El deporte como familia
Durante mucho tiempo he vivido, estudiado y defendido el valor del movimiento asociativo, convencido de que lo colectivo es una fuente de bienestar mental y emocional. He visto cómo puede transformar a una persona el hecho de sentirse parte de un proyecto compartido, con objetivos comunes, a pesar de las inevitables dificultades que la vida en grupo trae consigo. También he visto lo contrario: personas aisladas, ancladas en la crítica, mirando siempre el mundo desde la barrera.
Ahora que descubro desde dentro el mundo del deporte base, me doy cuenta de que todo esto es perfectamente extrapolable a este otro ámbito.
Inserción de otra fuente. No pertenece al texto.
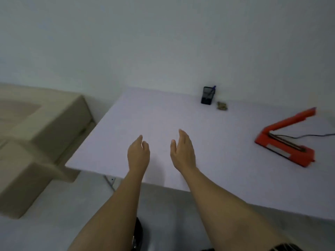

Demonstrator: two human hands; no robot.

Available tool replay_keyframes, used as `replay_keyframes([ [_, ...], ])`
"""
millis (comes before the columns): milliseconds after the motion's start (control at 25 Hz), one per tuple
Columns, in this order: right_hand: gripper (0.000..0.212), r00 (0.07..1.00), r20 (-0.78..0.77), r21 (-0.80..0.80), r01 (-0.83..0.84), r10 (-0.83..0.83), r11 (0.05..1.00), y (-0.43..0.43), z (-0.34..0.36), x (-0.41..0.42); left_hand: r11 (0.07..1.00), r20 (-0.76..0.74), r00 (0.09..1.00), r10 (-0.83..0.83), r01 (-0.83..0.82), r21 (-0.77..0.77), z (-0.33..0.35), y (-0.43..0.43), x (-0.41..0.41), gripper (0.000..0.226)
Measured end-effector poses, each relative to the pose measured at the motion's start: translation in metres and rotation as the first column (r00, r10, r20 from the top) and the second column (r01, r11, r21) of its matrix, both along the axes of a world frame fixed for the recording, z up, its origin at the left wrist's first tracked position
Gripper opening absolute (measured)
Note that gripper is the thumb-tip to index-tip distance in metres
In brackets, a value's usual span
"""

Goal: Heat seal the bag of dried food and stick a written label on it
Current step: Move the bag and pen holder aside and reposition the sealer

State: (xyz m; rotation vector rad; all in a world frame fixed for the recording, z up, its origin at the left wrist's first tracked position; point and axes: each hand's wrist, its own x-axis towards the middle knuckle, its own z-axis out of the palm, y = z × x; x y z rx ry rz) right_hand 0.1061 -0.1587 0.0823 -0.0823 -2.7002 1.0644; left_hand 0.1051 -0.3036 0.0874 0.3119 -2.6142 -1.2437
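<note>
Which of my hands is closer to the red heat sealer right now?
Right. The right hand hovers left of the heat sealer; the left hand is farther left, beyond it.

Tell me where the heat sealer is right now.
In the head view, the red heat sealer sits on the right side of the white table, arm raised, right of the right hand and nearer than the black pen holder.

A white worktop [163, 115] fills the middle and right of the frame against a pale wall [145, 42]; beige blocky furniture [36, 133], blurred, sits at left on grey floor [54, 223].
</note>
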Motion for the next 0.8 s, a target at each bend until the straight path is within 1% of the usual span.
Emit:
replay_keyframes([
  [80,0.054,0.985,0.009,-0.018,0.173,-0.173,0.985,0.071,-0.006,0.005,0.988,0.012,0.988,-0.156,0.156,0.011,0.001,0.072,-0.014,0.041],
  [160,0.055,0.952,0.027,-0.035,0.306,-0.305,0.951,0.135,-0.014,0.011,0.963,0.023,0.963,-0.269,0.269,0.018,-0.001,0.137,-0.024,0.041],
  [280,0.056,0.869,0.055,-0.053,0.495,-0.492,0.868,0.247,-0.031,0.02,0.903,0.064,0.901,-0.43,0.427,0.053,-0.01,0.252,-0.04,0.042],
  [400,0.056,0.769,0.095,-0.047,0.638,-0.632,0.769,0.357,-0.05,0.023,0.851,0.128,0.843,-0.523,0.51,0.123,-0.02,0.36,-0.059,0.043],
  [520,0.057,0.666,0.165,-0.054,0.742,-0.727,0.668,0.439,-0.069,0.029,0.848,0.173,0.832,-0.528,0.503,0.166,-0.029,0.435,-0.079,0.043],
  [600,0.059,0.631,0.215,-0.052,0.769,-0.745,0.637,0.478,-0.082,0.031,0.859,0.206,0.835,-0.51,0.485,0.162,-0.036,0.473,-0.095,0.042],
  [720,0.065,0.629,0.319,-0.062,0.761,-0.709,0.646,0.509,-0.092,0.024,0.875,0.28,0.832,-0.478,0.425,0.232,-0.038,0.505,-0.117,0.039],
  [800,0.067,0.649,0.371,-0.099,0.739,-0.664,0.667,0.519,-0.1,0.016,0.883,0.346,0.821,-0.454,0.363,0.296,-0.039,0.515,-0.135,0.044],
])
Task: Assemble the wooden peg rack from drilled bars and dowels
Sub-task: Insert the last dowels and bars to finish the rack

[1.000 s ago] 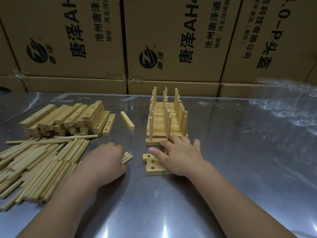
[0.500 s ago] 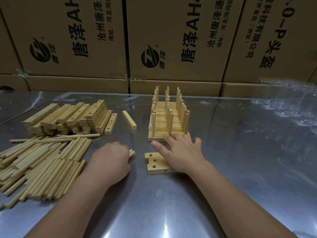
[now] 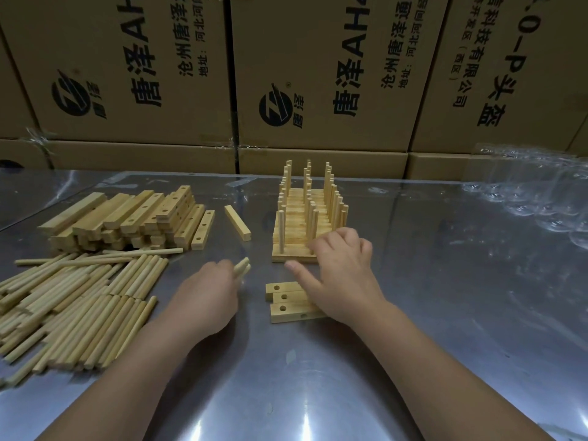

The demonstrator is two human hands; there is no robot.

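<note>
Dowels (image 3: 242, 268) are being gripped ready in the left hand (image 3: 206, 297); the peg rack (image 3: 296, 226) is being steadied by the right hand (image 3: 342, 275), grasp unclear.

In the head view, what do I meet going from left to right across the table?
Loose dowel pile → left hand, gripping a small dowel bundle → right hand → clear plastic wrap at the far right.

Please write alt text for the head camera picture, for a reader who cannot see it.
A person's left hand holds a few dowels while the right hand reaches over three loose drilled bars to the front of a row of assembled peg racks on a metal table. A dowel pile and a bar stack lie at the left.
</note>
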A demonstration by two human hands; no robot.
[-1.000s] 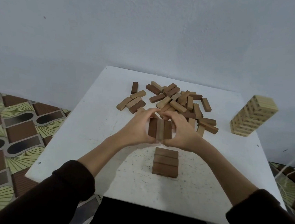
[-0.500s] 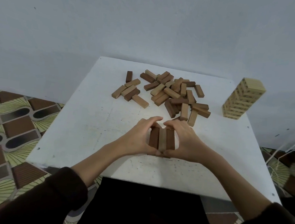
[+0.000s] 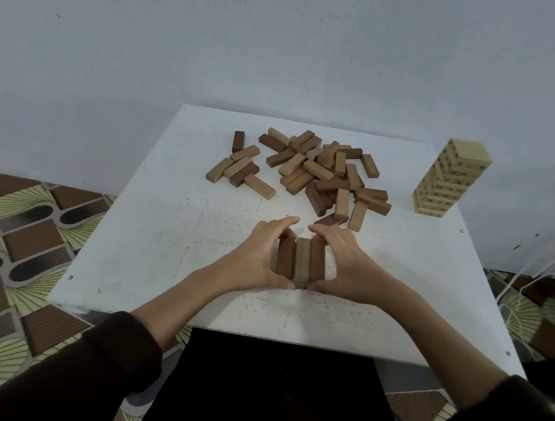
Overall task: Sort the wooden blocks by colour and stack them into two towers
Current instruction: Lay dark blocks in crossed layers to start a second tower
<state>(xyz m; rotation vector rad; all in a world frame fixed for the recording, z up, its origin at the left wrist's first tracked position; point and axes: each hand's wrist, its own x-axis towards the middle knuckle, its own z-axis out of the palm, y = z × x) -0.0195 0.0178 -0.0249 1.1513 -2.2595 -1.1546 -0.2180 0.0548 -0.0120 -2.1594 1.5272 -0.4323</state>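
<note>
Head view: the left hand [image 3: 258, 259] and right hand [image 3: 348, 267] each had the grip clamped on a row of three blocks [image 3: 302, 259], fingers curled round its outer sides, at 6 o'clock on the surface [image 3: 153, 233]. One second earlier this row was held above a dark base layer. It had since been lowered onto that layer, now hidden, so the stack probably stood two layers high. The middle block looked paler, a possible sorting error. The loose pile [image 3: 323, 174] lay at 12 o'clock and the pale tower [image 3: 449, 181] at 2 o'clock.

Three side-by-side blocks [image 3: 301, 259], mixed loose pile [image 3: 309, 171] behind, pale tower [image 3: 450, 182] right
</note>
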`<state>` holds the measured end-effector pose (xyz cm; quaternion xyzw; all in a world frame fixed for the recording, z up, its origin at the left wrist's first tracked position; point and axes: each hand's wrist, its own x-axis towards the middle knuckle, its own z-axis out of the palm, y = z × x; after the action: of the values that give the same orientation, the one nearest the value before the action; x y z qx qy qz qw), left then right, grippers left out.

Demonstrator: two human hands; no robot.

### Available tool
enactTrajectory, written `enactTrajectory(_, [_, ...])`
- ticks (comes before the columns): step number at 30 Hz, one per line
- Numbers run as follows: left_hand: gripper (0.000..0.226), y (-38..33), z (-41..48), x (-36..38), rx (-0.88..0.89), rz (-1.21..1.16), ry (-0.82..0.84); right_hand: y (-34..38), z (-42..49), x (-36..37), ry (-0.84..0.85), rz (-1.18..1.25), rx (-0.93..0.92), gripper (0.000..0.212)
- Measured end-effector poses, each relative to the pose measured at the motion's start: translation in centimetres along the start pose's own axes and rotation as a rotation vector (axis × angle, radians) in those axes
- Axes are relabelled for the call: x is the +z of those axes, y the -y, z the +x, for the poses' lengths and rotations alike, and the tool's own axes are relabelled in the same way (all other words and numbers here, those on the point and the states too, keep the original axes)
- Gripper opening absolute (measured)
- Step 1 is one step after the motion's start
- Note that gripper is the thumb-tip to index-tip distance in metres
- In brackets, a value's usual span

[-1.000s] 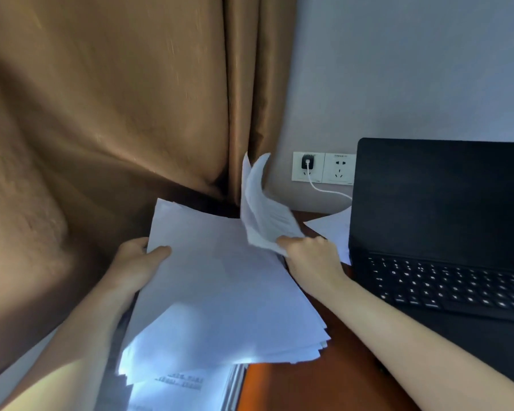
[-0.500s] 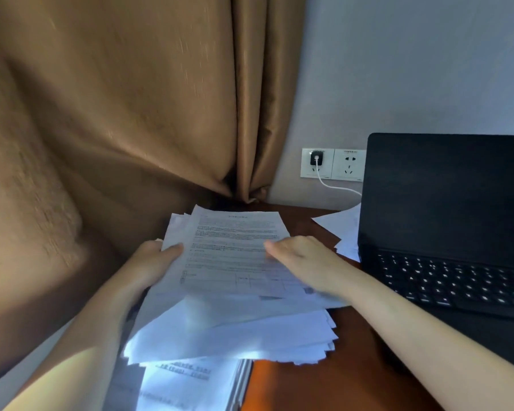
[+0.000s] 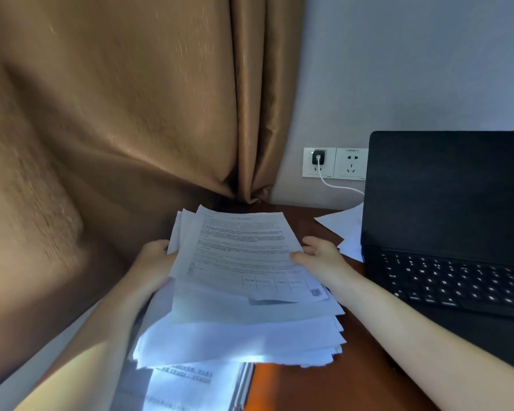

Pero aquí aparece algo más: el deporte nos enfrenta a uno de los retos más universales de la vida humana, convivir con el éxito y el fracaso. Y lo hace de una manera especialmente directa, en equipo, delante de compañeros, familias y rivales. Aprender a perder con dignidad y a ganar con humildad es una lección que no se enseña en los libros, sino en el campo, en la cancha o en la pista.
Lo que más me sorprende es la confluencia intergeneracional que envuelve a estos clubes: niños y niñas que empiezan a dar sus primeros pasos en el deporte, jóvenes que sueñan con llegar lejos, madres y padres volcados cada fin de semana, abuelos que vuelven a ilusionarse en una grada, entrenadores que hacen de guías, psicólogos y hasta confidentes. Todos conviven en un mismo espacio. Esa mezcla de generaciones, de energías y de expectativas es lo que convierte al deporte en algo mucho más grande que un simple partido.
Una vez más compruebo que no se trata de una realidad exenta de problemas. Es un camino sacrificado, que requiere esfuerzo y renuncias. Muchas veces son pocas personas las que cargan con la mayor parte de la responsabilidad: preparar entrenamientos, organizar desplazamientos, gestionar papeleo, buscar financiación. Y, sin embargo, la ilusión de esos pocos sigue siendo el motor que mantiene viva la maquinaria de muchos clubes modestos. Esa ilusión es contagiosa y termina construyendo auténticos espacios de dinamización social en los barrios, verdaderas escuelas de valores que generan un impacto real en la vida de las personas.
El deporte base es en sí mismo una herramienta preventiva frente a muchos de los males que acechan hoy a la infancia y la adolescencia: adicciones, sedentarismo, obesidad, aislamiento social. Pero, además, es una escuela de convivencia, de esfuerzo, de resiliencia. Porque quien aprende a levantarse después de una derrota en el campo, está entrenando también para levantarse ante las caídas de la vida.
Por eso creo que merece toda nuestra atención. No se trata de inventar nada nuevo, sino de mirar con atención a lo que ya tenemos cerca, reconocerlo, apoyarlo y dotarlo de recursos. Porque el deporte, más allá de entrenar cuerpos, construye comunidad. Y esa comunidad, cuando se vive desde dentro, se siente como una familia.